So both 1E and 2E lasted over a decade each, and together they lasted longer than 3E. 3.5E, 4E, and 5E COMBINED (23 years vs. 18 years). Undoubtedly, 6E will be out within the next couple of years, so that means 1E and 2E will have lasted as long as 3E thru 6E.

Basic D&D lasted from 1974 until 1994 with numerous revisions, but still the same game for 20 years.

Bottom line, these new editions have as pre-programmed shelf life. 5E was never intended to last 10 or 12 years. Gotta start from scratch and sucker all the lemmings into buying all the rulebooks all over again in a few years! :roll:

JadedDM wrtoe:

First of all, not everyone still has their old books. A lot of people packed them up and lost them, or sold them, and stopped playing the game for many years and are now just returning to it. In that case, it would probably be simpler to buy new books than trying to track down old, out of print ones on eBay.


Oh please! :roll: Thats' nonsense. Any fool with a half-decent internet connection and a couple of hours to spare can download virtually the entire 1E and 2E inventory online for free. Even the more rare, expensive stuff. Hell, for the price of having an internet connection for 1 day, you can own it all. There's simply no need to spend gazillions of dollars online buying it on ebay. If someone wants to recover all his old 1E and 2E material, simply Google: "[Product name] pdf" and viola! At your fingertips!

Second of all, it's increasingly difficult to find good players who know or are interested in learning the old editions.

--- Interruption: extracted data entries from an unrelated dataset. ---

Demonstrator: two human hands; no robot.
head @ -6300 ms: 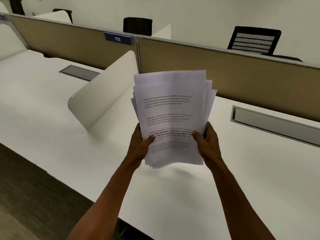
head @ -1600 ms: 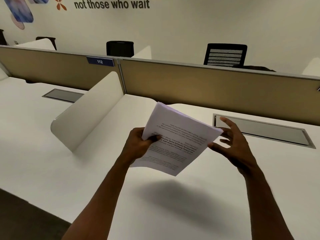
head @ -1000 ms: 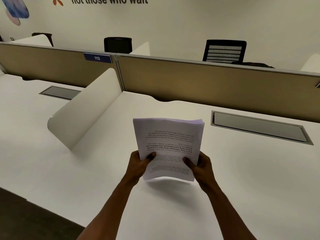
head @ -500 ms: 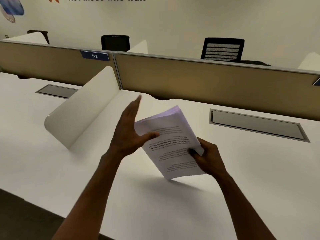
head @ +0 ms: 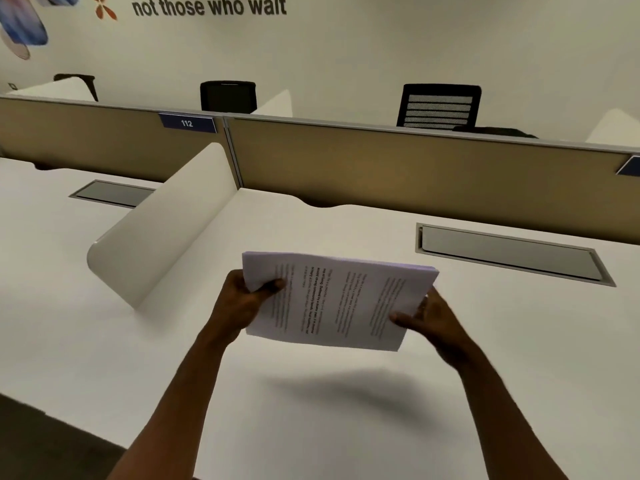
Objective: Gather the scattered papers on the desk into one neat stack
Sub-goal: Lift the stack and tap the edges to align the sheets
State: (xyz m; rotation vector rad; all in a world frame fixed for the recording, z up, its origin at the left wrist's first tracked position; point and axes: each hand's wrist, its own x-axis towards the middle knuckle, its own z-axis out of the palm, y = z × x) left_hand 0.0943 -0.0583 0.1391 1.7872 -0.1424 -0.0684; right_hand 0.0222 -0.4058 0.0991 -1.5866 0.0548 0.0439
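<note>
A stack of white printed papers hangs in the air above the white desk, turned sideways so its text lines run up and down. Its edges look nearly even. My left hand grips the stack's left short edge, thumb on top. My right hand grips the right short edge, thumb on the printed face. The stack casts a shadow on the desk below it. I see no loose sheets lying on the desk.
A curved white divider rises at the left of the desk. A tan partition runs along the back, with a grey cable tray lid in front of it. Black chairs stand beyond the partition.
Half a second ago my left hand was open against the tilted stack, held by the right hand. Now the stack is turned sideways and level, and both hands grip its short edges.
</note>
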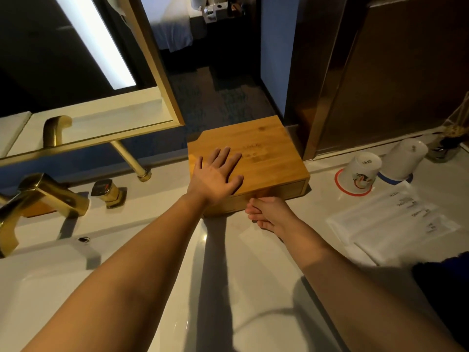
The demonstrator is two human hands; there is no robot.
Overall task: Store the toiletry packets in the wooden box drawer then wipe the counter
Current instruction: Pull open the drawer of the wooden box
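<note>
A wooden box (pixel 264 148) sits at the back of the white counter (pixel 253 262), its drawer front (pixel 284 191) facing me and flush with the box. My left hand (pixel 215 174) lies flat on the lid with fingers spread. My right hand (pixel 269 212) is at the drawer front's left part, fingers curled against it; what they hold is hidden. Several clear toiletry packets (pixel 390 219) lie overlapping on the counter to the right of the box.
Two upturned white cups (pixel 360 171) (pixel 403 158) stand on round coasters behind the packets. A reed diffuser (pixel 449 141) is at the far right. A gold faucet (pixel 43 196) and sink basin (pixel 50 275) are at left. A dark blue cloth (pixel 444 283) lies at right edge.
</note>
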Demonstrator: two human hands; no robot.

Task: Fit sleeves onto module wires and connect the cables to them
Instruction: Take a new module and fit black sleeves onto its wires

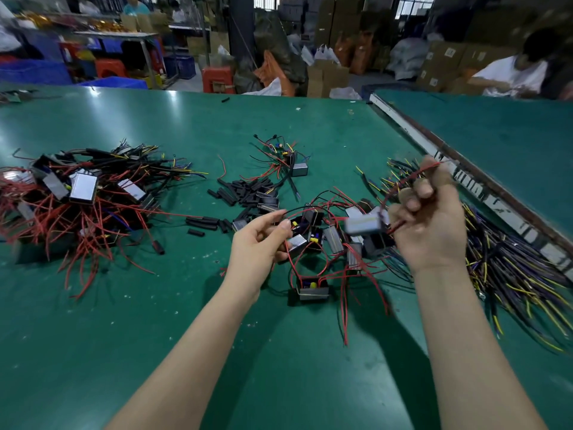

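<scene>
- Green matting covered the table (124, 305) in a crowded workshop, and near its middle lay a pile of loose modules (313, 240) — small grey-and-black boxes trailing thin red and black wires.
- Right of that pile, the right hand (429, 225) was raised, its fingers curled round a red wire (403, 181); a blurred grey module (364, 225) hung beside it.
- At the pile's left edge, the left hand (259, 246) pinched a thin black wire (305, 208).
- Beyond the pile lay short black sleeves (240, 190); right of it, a bundle of cables (511, 268).

A blurred grey module (364, 224) hangs raised by its red wire (403, 183) above scattered modules (313, 237), black sleeves (242, 192) behind.
</scene>
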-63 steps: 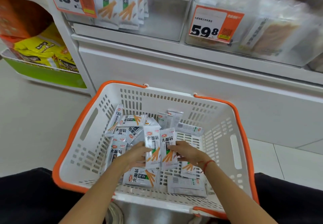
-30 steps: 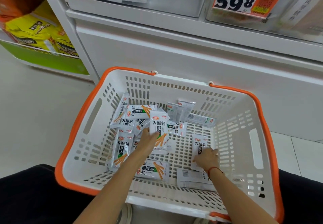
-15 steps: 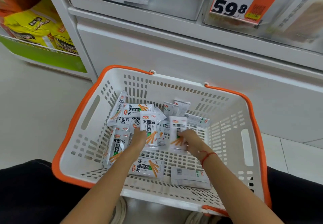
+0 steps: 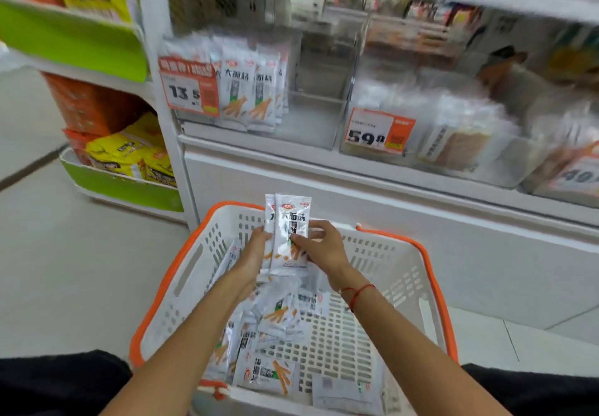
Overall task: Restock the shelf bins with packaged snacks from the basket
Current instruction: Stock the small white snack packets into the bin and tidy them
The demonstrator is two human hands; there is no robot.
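Note:
Both hands hold a small stack of white snack packets (image 4: 289,221) upright above the far rim of the basket. My left hand (image 4: 254,255) grips the stack from the left side. My right hand (image 4: 319,246) pinches the front packet with thumb and fingers. Below them the white basket with an orange rim (image 4: 402,273) holds several more loose packets (image 4: 275,318). On the shelf above, a clear bin (image 4: 311,114) has the same white packets (image 4: 249,91) standing at its left end; its right part is bare.
Orange price tags reading 13.5 (image 4: 189,88) and 59.8 (image 4: 377,130) hang on the bin fronts. A second clear bin of pale packets (image 4: 460,133) stands to the right. Green shelves with yellow bags (image 4: 126,153) are at the left. My dark-clothed knees flank the basket.
Both hands have risen out of the basket with the packets gathered into one stack. The view has tilted up, showing more of the shelf bins.

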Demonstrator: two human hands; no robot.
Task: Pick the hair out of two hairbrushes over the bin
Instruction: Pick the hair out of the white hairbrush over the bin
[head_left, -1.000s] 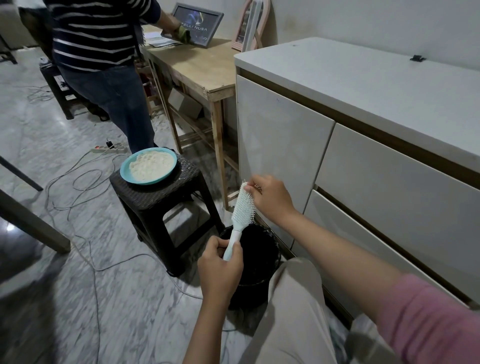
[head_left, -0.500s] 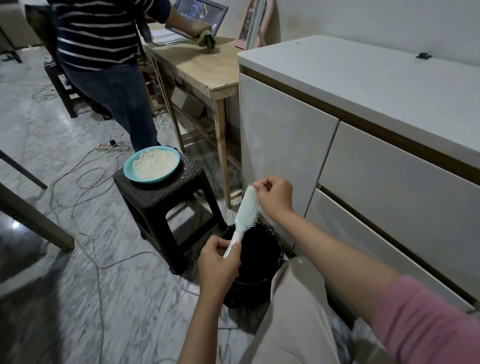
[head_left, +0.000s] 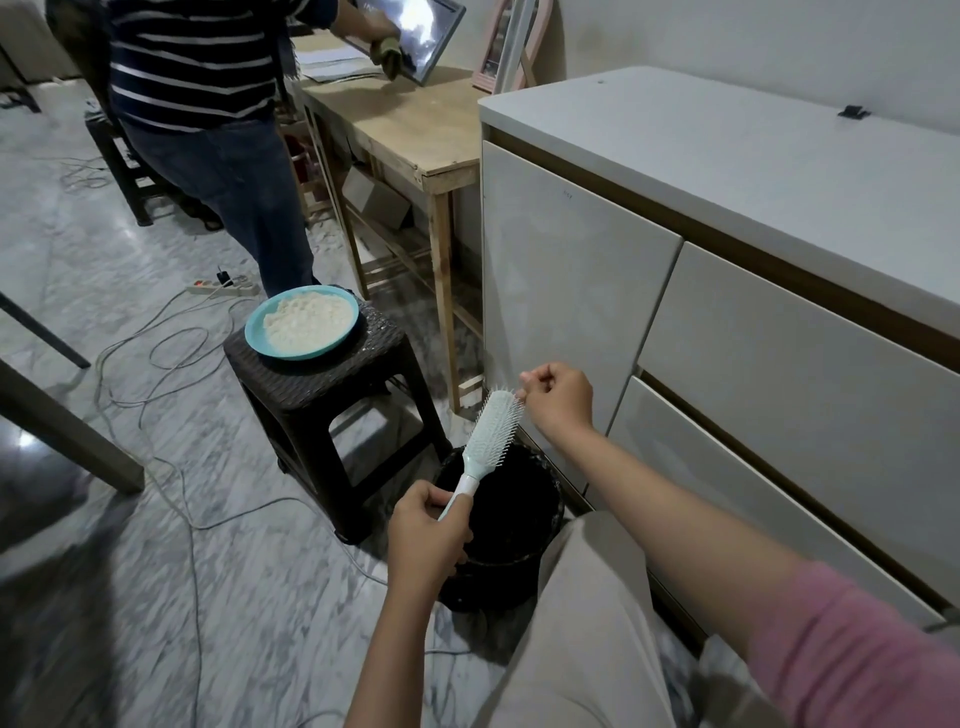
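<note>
My left hand (head_left: 423, 535) grips the handle of the pale paddle hairbrush (head_left: 485, 441), light and rigid, angled above the black bin (head_left: 540, 525), while my right hand (head_left: 558, 397) pinches at bristles near its tip; hair too fine to see, probably wispy.

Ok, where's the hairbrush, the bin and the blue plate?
hairbrush (head_left: 492, 435): head view, on the bristled head.
bin (head_left: 551, 535): head view, on the right rim, below the brush.
blue plate (head_left: 253, 331): head view, on the left rim, on the stool.
</note>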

Again, nonsense. The problem is that people are looking in the wrong places. You can't go to gaming store which is frequented by Edition-junkies who simply have to play the latest thing. That's not where you're going to find players for older editions.

When I put out the call I'm looking for players for one of my 2E games, if I'm really lucky, I'll find just enough candidates to fill four spots.

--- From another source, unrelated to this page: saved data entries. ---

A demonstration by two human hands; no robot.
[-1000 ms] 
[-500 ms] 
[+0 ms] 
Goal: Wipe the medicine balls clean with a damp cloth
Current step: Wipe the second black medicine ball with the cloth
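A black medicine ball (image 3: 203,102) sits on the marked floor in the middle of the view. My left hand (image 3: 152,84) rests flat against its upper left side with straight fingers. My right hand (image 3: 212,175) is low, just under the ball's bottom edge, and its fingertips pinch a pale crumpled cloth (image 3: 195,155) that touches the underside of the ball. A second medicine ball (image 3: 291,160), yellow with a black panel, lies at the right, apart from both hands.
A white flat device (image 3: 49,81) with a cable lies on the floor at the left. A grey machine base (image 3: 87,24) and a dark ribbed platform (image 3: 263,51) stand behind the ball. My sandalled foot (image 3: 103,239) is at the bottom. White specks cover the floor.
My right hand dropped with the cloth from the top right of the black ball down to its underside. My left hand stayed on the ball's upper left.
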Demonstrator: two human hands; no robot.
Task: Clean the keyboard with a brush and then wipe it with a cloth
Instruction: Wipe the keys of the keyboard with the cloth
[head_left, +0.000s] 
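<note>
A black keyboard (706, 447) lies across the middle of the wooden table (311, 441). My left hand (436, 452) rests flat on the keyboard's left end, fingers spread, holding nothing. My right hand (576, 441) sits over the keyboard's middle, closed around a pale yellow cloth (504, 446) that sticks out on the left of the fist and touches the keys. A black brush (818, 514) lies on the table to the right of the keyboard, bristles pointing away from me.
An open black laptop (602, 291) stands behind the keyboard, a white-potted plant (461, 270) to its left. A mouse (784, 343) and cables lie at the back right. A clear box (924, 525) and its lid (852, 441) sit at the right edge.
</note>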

And what's wrong with 4 players?

Third, it's kind of nice to be part of the main fandom again.


Well only if you lower your standards to be a fan of garbage. :roll: I'm not worried about being a faithful fanboy, and I know a lot of other players and DMs who aren't either.

For the past 20 years or so, I haven't really been part of 'the conversation.' Having learned 5E and started playing it, when other people talk about it, I'm not left feeling confused or left out


There are a good half dozen or more internet forums dedicated to old school AD&D. I've never had a problem finding more conversation than I could possibly keep up with online.

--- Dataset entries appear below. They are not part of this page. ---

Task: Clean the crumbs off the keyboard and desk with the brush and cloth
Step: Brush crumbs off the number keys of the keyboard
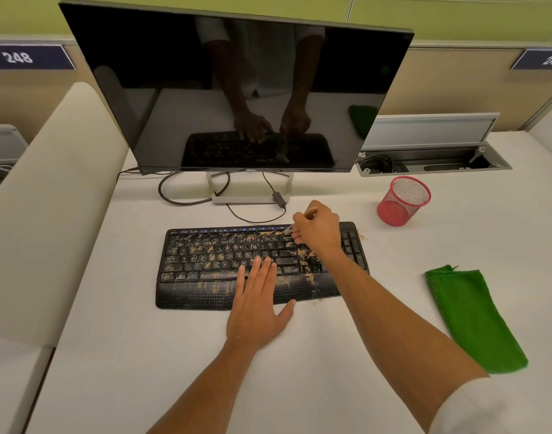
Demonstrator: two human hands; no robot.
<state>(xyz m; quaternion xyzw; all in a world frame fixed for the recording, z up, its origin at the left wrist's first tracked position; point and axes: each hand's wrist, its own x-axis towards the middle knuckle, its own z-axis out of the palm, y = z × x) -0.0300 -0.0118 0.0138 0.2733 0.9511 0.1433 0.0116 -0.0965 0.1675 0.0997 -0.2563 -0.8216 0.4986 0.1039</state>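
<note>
A black keyboard (205, 261) lies on the white desk (174, 355), strewn with tan crumbs (307, 256) across its keys and palm rest. My left hand (257, 305) rests flat on the keyboard's front edge, fingers straight. My right hand (318, 230) grips a small brush (309, 212) over the keyboard's upper right area; its bristle end touches the top key row and most of the brush is hidden in the fist. A folded green cloth (468, 317) lies on the desk to the right, apart from both hands.
A dark monitor (234, 89) stands behind the keyboard, with cables (180, 200) looping around its stand. A red mesh cup (403, 202) sits at the back right, near an open cable tray (431, 161). A few crumbs lie on the desk by the keyboard's right corner.
</note>
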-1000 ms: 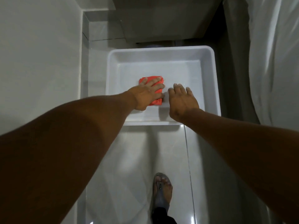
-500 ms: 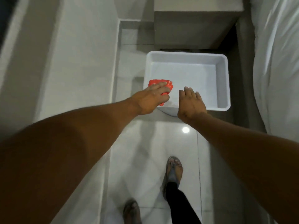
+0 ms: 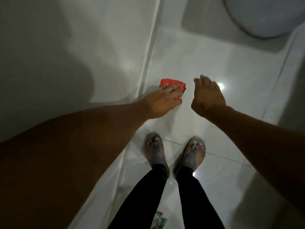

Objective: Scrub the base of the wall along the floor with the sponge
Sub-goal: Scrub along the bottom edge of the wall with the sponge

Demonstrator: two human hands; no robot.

And fourth, 5E may have a sort of nostalgic feel to it, in some ways, but it is very much a new school game.


Nostalgia - a sentimental longing or wistful affection for the past, typically for a period or place with happy personal associations.

How can it be nostalgic if it's still in print? :roll:

I imagine there are those who would go back to 1E/2E, but then are like, "Ugh...I forgot about level limits. Or alignment languages. Or class/race restrictions." Or whatever old 'flaws' one might have found in the old versions (your mileage may vary, of course; some people like those things). So they can play 5E instead, and have that nostalgia feeling, but without all the stuff they didn't like. (Although of course, 5E has its own flaws, different from 1E/2E.)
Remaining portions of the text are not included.